Disfrutan del olor a castañas asadas, de los coloridos puestos de la Plaza Mayor, de los villancicos que se escuchan por la calle… pero sobre todo, de mezclarse con la gente, y compartir la misma alegría.

 

 

 

 

 

 

 

 

 

En el Hogar, su casa, dedican varios días a cantar villancicos por los hogares y por los despachos. Ataviados con espumillones y estrellas, contagian, a ritmo de panderetas y palmas al resto de usuarios y a toda la plantilla de trabajadores, su espíritu de celebración. Se forma una alegre fiesta allí por donde pasan, y todos los acompañamos cantando, festejando con ellos. Detienen nuestro ritmo y dejamos por unos instantes de tener en cuenta la rentabilidad del tiempo, para mirar y experimentar lo que de verdad importa. Ellos nos ayudan a ingresar en este tiempo de la Navidad.

También realizan una obra de teatro que, en cada convocatoria, se supera en calidad, ternura y diversión.

Su forma de hacer las cosas, de afrontar estos días, le da a la Navidad un sentido esencial y completo.

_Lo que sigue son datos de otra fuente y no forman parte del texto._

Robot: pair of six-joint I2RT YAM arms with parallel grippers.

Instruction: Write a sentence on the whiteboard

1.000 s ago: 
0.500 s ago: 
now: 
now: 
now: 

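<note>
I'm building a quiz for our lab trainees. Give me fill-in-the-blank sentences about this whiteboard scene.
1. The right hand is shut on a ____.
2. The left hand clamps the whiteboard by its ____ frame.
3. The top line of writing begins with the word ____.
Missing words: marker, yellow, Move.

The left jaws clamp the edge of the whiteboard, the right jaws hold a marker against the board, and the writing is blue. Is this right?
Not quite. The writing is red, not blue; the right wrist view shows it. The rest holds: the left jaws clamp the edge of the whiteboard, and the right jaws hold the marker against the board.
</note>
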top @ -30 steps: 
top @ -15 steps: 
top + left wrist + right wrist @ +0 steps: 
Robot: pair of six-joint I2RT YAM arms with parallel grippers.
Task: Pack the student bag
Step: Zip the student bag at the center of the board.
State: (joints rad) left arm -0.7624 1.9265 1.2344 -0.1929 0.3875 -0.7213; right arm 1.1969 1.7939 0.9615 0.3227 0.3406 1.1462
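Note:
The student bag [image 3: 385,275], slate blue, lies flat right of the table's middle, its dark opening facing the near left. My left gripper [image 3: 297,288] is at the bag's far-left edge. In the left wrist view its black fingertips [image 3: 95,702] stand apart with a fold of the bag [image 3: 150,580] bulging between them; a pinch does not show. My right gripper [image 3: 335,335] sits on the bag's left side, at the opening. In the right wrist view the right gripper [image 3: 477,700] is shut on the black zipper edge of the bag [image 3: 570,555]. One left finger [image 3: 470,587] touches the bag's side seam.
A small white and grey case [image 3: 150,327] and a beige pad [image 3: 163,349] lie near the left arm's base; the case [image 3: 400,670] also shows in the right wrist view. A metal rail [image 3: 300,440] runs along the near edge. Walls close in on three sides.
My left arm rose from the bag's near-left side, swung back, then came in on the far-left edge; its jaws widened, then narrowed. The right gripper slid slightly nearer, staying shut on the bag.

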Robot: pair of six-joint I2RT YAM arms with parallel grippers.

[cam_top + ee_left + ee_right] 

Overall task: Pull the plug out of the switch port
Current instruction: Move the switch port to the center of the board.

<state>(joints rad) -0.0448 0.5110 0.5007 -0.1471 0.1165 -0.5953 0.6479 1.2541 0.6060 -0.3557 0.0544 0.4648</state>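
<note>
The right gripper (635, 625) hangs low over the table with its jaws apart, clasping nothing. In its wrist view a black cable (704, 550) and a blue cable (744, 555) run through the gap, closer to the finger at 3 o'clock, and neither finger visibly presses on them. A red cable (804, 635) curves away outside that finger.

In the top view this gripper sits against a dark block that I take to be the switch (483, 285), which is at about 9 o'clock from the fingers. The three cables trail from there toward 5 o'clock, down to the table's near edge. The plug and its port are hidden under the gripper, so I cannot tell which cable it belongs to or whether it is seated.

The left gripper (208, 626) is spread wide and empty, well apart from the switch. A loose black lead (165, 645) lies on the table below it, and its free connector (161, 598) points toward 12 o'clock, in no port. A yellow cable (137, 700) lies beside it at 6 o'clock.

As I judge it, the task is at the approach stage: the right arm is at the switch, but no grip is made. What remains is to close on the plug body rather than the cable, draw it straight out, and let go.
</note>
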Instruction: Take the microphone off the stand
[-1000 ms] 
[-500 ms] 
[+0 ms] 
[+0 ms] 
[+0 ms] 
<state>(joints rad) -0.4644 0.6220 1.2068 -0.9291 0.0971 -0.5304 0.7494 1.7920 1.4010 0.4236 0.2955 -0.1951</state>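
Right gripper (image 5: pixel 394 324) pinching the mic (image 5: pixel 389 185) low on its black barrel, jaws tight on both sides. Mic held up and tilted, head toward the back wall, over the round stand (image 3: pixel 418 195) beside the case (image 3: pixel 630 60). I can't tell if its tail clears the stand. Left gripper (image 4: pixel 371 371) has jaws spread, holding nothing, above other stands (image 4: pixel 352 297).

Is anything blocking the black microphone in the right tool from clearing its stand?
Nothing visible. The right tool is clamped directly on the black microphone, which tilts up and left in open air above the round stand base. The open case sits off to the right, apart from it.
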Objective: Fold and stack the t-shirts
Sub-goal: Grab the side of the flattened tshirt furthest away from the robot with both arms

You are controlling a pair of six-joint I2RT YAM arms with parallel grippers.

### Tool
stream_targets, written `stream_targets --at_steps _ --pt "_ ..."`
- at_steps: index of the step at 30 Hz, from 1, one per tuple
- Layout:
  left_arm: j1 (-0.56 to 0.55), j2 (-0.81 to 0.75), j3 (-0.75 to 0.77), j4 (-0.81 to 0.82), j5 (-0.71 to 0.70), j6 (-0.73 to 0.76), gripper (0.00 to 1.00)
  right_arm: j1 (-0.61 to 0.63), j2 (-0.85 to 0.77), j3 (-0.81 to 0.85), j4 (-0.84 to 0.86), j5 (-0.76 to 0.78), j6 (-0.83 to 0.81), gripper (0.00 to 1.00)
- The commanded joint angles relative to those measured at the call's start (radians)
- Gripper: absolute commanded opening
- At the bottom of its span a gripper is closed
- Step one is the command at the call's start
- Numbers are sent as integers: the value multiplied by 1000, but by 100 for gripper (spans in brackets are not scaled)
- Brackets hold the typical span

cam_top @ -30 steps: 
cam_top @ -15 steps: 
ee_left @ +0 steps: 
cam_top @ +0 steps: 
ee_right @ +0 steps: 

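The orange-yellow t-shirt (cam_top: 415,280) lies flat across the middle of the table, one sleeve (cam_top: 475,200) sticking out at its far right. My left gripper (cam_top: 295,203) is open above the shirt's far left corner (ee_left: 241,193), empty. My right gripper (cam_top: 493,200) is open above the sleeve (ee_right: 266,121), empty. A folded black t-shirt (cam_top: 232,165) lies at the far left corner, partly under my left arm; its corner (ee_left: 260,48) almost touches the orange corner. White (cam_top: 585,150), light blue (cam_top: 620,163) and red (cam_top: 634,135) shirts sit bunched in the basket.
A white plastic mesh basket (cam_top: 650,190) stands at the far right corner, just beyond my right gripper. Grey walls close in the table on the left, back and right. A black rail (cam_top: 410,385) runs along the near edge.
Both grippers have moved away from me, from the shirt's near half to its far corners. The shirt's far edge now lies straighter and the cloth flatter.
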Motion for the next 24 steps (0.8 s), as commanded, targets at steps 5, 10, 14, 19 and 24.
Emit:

Su extraordinaria capacidad de transmitir vida con su sonrisa, con su alegría, con el corazón, aporta una dimensión nueva a nuestro cotidiano.

 

Por nuestra parte, tratamos de desvolverles este regalo, organizando actos dedicados a ellos, ritos navideños como la entrega de regalos por parte de los Magos de Oriente, que acogen una vez más, con sencillez y, sin embargo, con asombro ante la novedad, año tras año.

Algunos amigos habituales y veteranos nos ayudan en esta tarea, como Emilia, que cada Navidad escribe un texto para dramatizar la puesta en escena del Belén viviente. Es un momento muy emocionante en el que participan y colaboran voluntarios, chicos y trabajadores. Este Belén viviente era un clásico en la tarjeta de felicitación de Navidad del Hogar. Este año, por primera vez, no aparece como imagen de dicha tarjeta, pues hemos decidido impulsar nuestra Fundación Luis Orione y son unos niños de Payatas, la obra Orionista en Filipinas, los que nos desean una Feliz Navidad.

Aunque siempre resulta muy difícil expresar lo que nos enseñan a diario, lo que aprendemos, estando, simplemente, a su lado y las palabras son insuficientes, queremos intentarlo. Es imprescindible que fuera de estas paredes se sepa cómo son de necesarias para la sociedad, las personas con discapacidad intelectual. Especialmente las personas con alto nivel de dependencia. Su aportación es completamente real, de un valor enorme y de una singularidad tal que, si ellas no participaran, ese valor se perdería.

Con los chicos, todo comienza, todo es extraordinario, todo sale del corazón y vuelve enriquecido, al mismo lugar.

 

 

 

 

 

 

 

 

 

 

 

 

 

 

 

 

 

 

 

 

 

 

 

 

 

 

 

 

 

 

Y en el caso del tiempo de la Navidad, en el que parece que brillan más los valores que unen a la Humanidad: paz, amor, fraternidad, alegría, esperanza… es aún más complicado contar cómo lo vivimos junto a ellos. Los chicos son representación viva de estos conceptos (que quedan tan bonitos en las tarjetas y mensajes que nos enviamos) en ellos se personifican y se comparten. Y son, para los de su alrededor, un regalo, el de un misterio muy importante. Algo muy grande que recibimos, año a año, como un privilegio enorme.

Por eso publicamos, aunque tarde, estas fotos. Porque pensamos que estaría bien alargar el tiempo litúrgico y cultural de la Navidad todo el año, pensar que somos simplemente seres humanos, que nos necesitamos unos a otros y que lo más importante es nuestra aceptación de los demás, sean todo lo diferentes que sean de nosotros.

Hemos de darnos cuenta de que es importante mirar con los ojos del corazón, y pasar por su filtro todas nuestras acciones, para que mantengan esa referencia, la del amor.

Porque, como decía nuestro fundador:

“Todo es grande,

cuando es grande el corazón que lo da.”

Hagamos, pues, de 2019, un año grande en esperanza, en entusiamo y sobre todo, en amor.